Giuseppe Tartini: Violin Concerto in F Major, D. 66 (Federico Guglielmo, violin; L’Arte dell’Arco; Federico Guglielmo, cond.)
Tartini’s Most Famous Letter
After receiving her maestra license, and marrying the renowned violinist Ludovico Sirmen, Maddalena “established a reputation as one of the finest and most famous violinists and composers,” and a contemporary wrote, “She won the hearts of all the people of Turin with her playing. I wrote to old Tartini last Saturday telling him the good news. It will make him all the happier, since this student of his plays his violin compositions with such perfection that it is obvious she is his descendant.” Lombardini-Sirmen is also the recipient of the most famous letter that Tartini ever wrote. Because of this letter, dated 5 March 1760, we know what was actually taught in the “Tartini School.” Tartini writes, “I shall begin the instructions you wish from me, by letter; and if I should not explain myself with sufficient clarity, I entreat you to tell me your doubts and difficulties, in writing, which I shall not fail to remove in a future letter.” And Tartini’s first sentence encapsulates his principle teaching aims. “Your study should at present be confined to the use and power of the bow, in order to make yourself entirely mistress in the execution and expression of whatever can be played or sung within the compass and ability of your instrument.”

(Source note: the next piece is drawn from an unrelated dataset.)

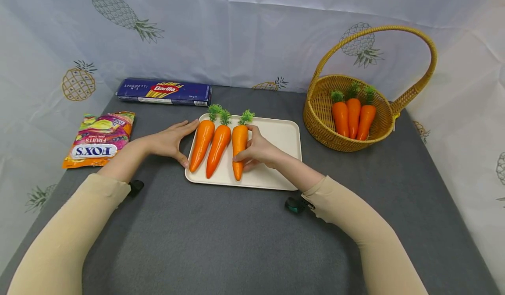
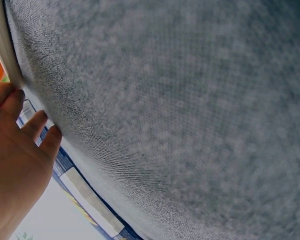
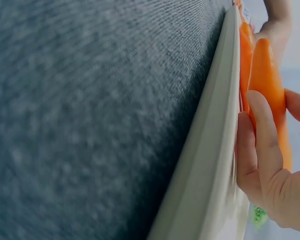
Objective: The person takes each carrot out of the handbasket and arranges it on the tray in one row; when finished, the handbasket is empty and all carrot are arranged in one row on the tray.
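from my station i see an orange carrot point(image 1: 239, 139) in the right hand point(image 1: 261, 149), thumb and fingers curled round it, over the cream tray point(image 1: 281, 133); can't tell if carrot meets tray. two more carrots point(image 1: 218, 150) lie just left. left hand point(image 1: 169, 141), fingers spread, touches the tray's left rim. carrot-filled basket point(image 1: 317, 129) right, spaghetti box point(image 1: 163, 92) behind, candy bag point(image 1: 100, 139) left.

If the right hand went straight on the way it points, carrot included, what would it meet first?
Probably the middle carrot on the tray, just left of the held carrot in the right hand. Height is hard to judge, so it might pass above.
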Motion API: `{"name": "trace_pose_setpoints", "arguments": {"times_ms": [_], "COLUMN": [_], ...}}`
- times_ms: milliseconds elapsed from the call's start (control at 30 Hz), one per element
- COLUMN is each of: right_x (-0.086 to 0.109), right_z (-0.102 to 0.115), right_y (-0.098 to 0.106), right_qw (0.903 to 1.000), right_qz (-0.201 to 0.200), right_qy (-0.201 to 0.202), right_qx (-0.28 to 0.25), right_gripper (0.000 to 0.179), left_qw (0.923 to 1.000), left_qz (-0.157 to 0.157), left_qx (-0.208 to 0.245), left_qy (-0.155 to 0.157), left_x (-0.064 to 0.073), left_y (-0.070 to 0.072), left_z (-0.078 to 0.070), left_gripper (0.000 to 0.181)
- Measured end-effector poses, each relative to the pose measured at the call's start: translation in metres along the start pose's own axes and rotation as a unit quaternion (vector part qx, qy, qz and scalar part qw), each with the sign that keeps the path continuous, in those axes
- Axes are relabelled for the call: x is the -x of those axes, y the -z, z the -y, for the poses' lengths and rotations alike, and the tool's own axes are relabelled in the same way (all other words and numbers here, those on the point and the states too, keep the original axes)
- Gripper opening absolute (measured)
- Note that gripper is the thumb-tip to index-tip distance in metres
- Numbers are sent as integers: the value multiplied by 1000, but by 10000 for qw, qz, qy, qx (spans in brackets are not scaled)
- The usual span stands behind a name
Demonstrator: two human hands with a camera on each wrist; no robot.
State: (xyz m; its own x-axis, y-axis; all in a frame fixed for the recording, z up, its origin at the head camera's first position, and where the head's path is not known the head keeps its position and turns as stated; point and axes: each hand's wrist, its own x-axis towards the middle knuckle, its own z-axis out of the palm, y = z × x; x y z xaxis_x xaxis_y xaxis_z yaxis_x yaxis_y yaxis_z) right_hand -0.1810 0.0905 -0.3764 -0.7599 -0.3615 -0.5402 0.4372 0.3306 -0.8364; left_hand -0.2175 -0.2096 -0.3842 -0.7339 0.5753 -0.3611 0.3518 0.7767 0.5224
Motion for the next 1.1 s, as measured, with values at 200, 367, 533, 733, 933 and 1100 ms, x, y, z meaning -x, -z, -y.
{"name": "trace_pose_setpoints", "arguments": {"times_ms": [200, 367, 533, 733, 933, 1100], "right_x": [-1, -1, -2, -2, -2, -2], "right_z": [1, 1, 1, 1, 1, 1], "right_y": [-5, -7, -7, -6, -6, -5], "right_qw": [9999, 9998, 9996, 9996, 9998, 9998], "right_qz": [-48, -83, -111, -115, -125, -128], "right_qy": [21, 36, 82, 88, 81, 88], "right_qx": [115, 175, 264, 243, 134, 137], "right_gripper": [115, 115, 114, 111, 105, 100], "left_qw": [10000, 10000, 10000, 10000, 10000, 10000], "left_qz": [-9, 15, 13, 43, 50, 33], "left_qx": [-6, 4, -5, 0, 29, 31], "left_qy": [-5, 21, 18, 20, 33, 14], "left_x": [-1, -1, -1, -2, -1, -1], "left_y": [-1, -1, 0, 0, 0, 0], "left_z": [1, 2, 2, 2, 2, 2], "left_gripper": [137, 137, 137, 137, 136, 136]}}
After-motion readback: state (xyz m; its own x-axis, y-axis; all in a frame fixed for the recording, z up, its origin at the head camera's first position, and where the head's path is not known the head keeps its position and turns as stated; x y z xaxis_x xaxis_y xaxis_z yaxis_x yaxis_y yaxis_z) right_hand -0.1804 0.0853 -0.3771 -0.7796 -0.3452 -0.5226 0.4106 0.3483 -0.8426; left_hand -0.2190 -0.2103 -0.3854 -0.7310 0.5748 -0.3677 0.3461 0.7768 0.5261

Giuseppe Tartini: Violin Sonata No. 50 in G Major, B.G12 (Črtomir Šiškovič, violin; Luca Ferrini, harpsichord)
Tartini’s Teaching
Right from the beginning, Tartini is primarily concerned with complete control of the bow. And he does make the distinction between “cantabile” and “suonabile.” The first implies the use of a legato technique, directly modeled on vocal style, in order to create clearly defined musical phrases; the second, typical of the instrumental idiom, implies a more detached performance style. “These two ways of playing are clearly distinct, almost antithetic.” Having outlined his method of producing a tone, Tartini moves one to the advanced use of the bow. “The second precaution,” he writes, “is that you first play with the point of the bow, and when that becomes easy to you, that you use that part of it which is between the point and the middle; and above all, you must remember in these studies to begin the allegros or flights sometimes with an up-bow and sometimes with a down-bow, carefully avoiding the habit of constantly practicing one way.
Giuseppe Tartini: Violin Sonata No. 17 in D Major, B.D2 (Črtomir Šiškovič, violin)

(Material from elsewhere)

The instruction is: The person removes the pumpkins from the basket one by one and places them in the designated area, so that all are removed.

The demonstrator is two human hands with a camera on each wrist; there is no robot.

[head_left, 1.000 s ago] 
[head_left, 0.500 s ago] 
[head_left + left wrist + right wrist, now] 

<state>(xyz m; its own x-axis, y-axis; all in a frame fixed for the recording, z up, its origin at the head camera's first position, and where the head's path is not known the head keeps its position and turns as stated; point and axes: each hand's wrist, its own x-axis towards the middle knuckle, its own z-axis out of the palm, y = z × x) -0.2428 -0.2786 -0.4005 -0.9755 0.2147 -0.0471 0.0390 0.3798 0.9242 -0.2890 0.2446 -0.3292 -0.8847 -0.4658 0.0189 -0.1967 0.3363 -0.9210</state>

Tartini continues, “I now pass to the third essential part of a good performer on the violin, which is making a good shake, and I would have you practice it slow, moderately fast, and quick; that is, with the two notes succeeding each other in these three degrees of adagio, andante, and presto, and in practice, you have great occasion for these different kinds of shakes, for the same shake will not serve with equal propriety for a slow movement as for a quick one… You must attentively and assiduously persevere in the practice of this embellishment.” It was Tartini’s aim to more fully characterize a melody through embellishments, and the entire section devoted to embellishments in Leopold Mozart‘s Violinschule is simply a translation of the first part of Tartini’s treatise on the same subject. In the last decades of his life, Tartini concentrated his efforts on matters of music theory. A number of treatises and shorter theoretical texts emerged from 1754, which discussed music theory on a mathematical basis; these texts were hotly discussed amongst his peers in Italy and abroad. As a biographer wrote, “throughout his life, Tartini was harassed by requests for financial help from his family back in Pirano, which obliged him to devote his last years more than ever to teaching.” Tartini died in Padua on 26 February 1770, and he is buried in St. Catherine’s church.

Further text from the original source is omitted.